Bug #88827 innodb uses too much space in the PK for concurrent inserts into the same table
Submitted: 8 Dec 2017 1:30 Modified: 2 Apr 2018 4:34
Reporter: Mark Callaghan Email Updates:
Status: Verified Impact on me:
None 
Category:MySQL Server: InnoDB storage engine Severity:S3 (Non-critical)
Version:5.6.35, 5.6.38, 5.7.20, 8.0.4 OS:Any
Assigned to: CPU Architecture:Any

[8 Dec 2017 1:30] Mark Callaghan
Description:
This reproduces for InnoDB in MySQL 5.6.35, 5.7.17 and 8.0.3

The test case is the insert benchmark using:
* 16 clients and 1 table, and then 16 clients and 16 tables
* database larger than RAM -- in my case 2B rows inserted, 50g RAM on server

After the load finishes:
* data_length in SHOW TABLE STATUS is ~2X larger for the 1 table test
* from iostat output captured during a full scan of the PK there is ~2X more data read from storage in the 1 table test -- 205gb vs 125gb

The PK uses an auto-inc column and multi-row inserts are done.

How to repeat:
I explain how to run the insert benchmark here:
http://smalldatum.blogspot.com/2017/06/the-insert-benchmark.html

I will update this with a blog post that has more details.

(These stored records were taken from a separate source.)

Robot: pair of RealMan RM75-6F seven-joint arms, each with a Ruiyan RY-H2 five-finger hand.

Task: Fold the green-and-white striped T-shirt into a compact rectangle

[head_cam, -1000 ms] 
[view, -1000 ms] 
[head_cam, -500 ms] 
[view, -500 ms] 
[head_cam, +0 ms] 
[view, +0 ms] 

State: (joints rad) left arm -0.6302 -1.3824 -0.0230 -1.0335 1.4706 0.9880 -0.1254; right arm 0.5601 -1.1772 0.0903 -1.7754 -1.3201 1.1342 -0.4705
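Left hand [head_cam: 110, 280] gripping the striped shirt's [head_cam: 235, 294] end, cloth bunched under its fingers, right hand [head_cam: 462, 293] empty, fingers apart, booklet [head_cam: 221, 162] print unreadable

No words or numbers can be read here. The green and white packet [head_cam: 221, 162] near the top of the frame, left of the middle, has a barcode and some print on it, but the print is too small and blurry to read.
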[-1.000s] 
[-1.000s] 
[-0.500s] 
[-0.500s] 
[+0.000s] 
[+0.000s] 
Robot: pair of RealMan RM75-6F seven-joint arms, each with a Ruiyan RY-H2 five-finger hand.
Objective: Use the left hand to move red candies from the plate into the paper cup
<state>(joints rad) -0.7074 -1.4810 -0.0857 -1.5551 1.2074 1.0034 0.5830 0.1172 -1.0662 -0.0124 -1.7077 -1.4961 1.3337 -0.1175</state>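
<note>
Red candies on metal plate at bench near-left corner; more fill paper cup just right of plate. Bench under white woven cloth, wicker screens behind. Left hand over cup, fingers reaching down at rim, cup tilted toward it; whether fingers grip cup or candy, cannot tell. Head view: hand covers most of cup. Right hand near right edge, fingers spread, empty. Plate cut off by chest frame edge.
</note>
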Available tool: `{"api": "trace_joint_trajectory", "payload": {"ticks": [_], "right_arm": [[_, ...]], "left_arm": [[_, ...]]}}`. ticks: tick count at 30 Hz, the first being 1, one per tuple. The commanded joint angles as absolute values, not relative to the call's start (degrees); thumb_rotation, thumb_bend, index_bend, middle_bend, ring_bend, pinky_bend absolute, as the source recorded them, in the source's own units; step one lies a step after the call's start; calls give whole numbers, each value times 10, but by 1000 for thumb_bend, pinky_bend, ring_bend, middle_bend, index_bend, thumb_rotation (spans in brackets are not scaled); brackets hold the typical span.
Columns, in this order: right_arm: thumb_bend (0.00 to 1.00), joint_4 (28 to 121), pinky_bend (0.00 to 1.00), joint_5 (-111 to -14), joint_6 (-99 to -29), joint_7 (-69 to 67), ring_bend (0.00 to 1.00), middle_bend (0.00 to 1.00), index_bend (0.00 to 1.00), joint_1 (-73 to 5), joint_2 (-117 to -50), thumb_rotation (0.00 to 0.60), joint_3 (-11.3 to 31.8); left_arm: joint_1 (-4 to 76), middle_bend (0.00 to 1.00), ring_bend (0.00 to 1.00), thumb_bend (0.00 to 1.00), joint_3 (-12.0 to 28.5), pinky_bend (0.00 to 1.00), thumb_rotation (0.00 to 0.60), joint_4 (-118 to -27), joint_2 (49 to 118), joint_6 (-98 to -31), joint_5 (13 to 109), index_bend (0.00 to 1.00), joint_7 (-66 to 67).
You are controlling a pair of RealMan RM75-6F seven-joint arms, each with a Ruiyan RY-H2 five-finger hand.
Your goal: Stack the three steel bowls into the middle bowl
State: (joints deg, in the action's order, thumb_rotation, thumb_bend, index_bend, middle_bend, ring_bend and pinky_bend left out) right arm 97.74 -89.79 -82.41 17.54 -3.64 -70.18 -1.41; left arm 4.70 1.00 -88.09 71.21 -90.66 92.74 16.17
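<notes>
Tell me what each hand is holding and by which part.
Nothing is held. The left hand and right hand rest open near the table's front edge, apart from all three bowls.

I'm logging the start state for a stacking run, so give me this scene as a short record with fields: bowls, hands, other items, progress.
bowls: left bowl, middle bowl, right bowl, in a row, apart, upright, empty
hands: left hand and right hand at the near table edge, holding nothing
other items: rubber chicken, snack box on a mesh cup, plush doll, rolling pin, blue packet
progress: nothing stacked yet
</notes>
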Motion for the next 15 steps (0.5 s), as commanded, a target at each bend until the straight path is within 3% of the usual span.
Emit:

I am not sure my reproduction details will ever satisfy Sinisa but I don't mind if you don't fix this because I care more about MyRocks today and this bug makes MyRocks look better.

Suggested fix:
I don't know the root cause.
[8 Dec 2017 2:09] Mark Callaghan
For more details on the reproduction:
* this explains how I run the insert benchmark - http://smalldatum.blogspot.com/2017/06/the-insert-benchmark.html
* this is the insert benchmark - https://github.com/mdcallag/mytools/blob/master/bench/ibench/iibench.py
* mostly accurate my.cnf files for MySQL 5.6, 5.7 and 8.0 are here - https://github.com/mdcallag/mytools/tree/master/bench/conf/wrk

To save you from running the scripts, this command line probably works for the 16 table test, but I haven't run this script so there can be bugs:

seed=$( date +%s )

for tnum in $( seq 1 16 ); do

iibench.py --db_name=ib --rows_per_report=100000 --db_host=127.0.0.1 --db_user=root --db_password=pw --engine=innodb --engine_options= --unique_checks=1 --bulk_load=0 --max_rows=125000000 --table_name=pi${tnum} --setup --num_secondary_indexes=3 --data_length_min=10 --data_length_max=20 --rows_per_commit=100 --inserts_per_second=0 --query_threads=0 --seed=$(( $seed + $tnum )) &

done

And this might work for the 1 table test. The difference is that only one client should use --setup for the 1 table test:

seed=$( date +%s )

iibench.py --db_name=ib --rows_per_report=100000 --db_host=127.0.0.1 --db_user=root --db_password=pw --engine=innodb --engine_options= --unique_checks=1 --bulk_load=0 --max_rows=125000000 --table_name=pi1 --setup --num_secondary_indexes=3 --data_length_min=10 --data_length_max=20 --rows_per_commit=100 --inserts_per_second=0 --query_threads=0 --seed=$(( $seed + $tnum )) &

for tnum in $( seq 2 16 ); do

iibench.py --db_name=ib --rows_per_report=100000 --db_host=127.0.0.1 --db_user=root --db_password=pw --engine=innodb --engine_options= --unique_checks=1 --bulk_load=0 --max_rows=125000000 --table_name=pi1 --num_secondary_indexes=3 --data_length_min=10 --data_length_max=20 --rows_per_commit=100 --inserts_per_second=0 --query_threads=0 --seed=$(( $seed + $tnum )) &

done
[8 Dec 2017 18:57] Mark Callaghan
Just a reminder, the problem (extra space) is much worse when database size is much greater than the buffer pool size.
[28 Dec 2017 13:51] MySQL Verification Team
Hi!

Thank you for your report. I will try to reproduce the behaviour with all of the scripts that you have provided. If I run into any problems due to the insufficient data, I will let you know.
[28 Dec 2017 15:36] MySQL Verification Team
Hi Mark,

Can you please just confirm that, in order to repeat your results, we need to run only iibench.py and not iq.ah ???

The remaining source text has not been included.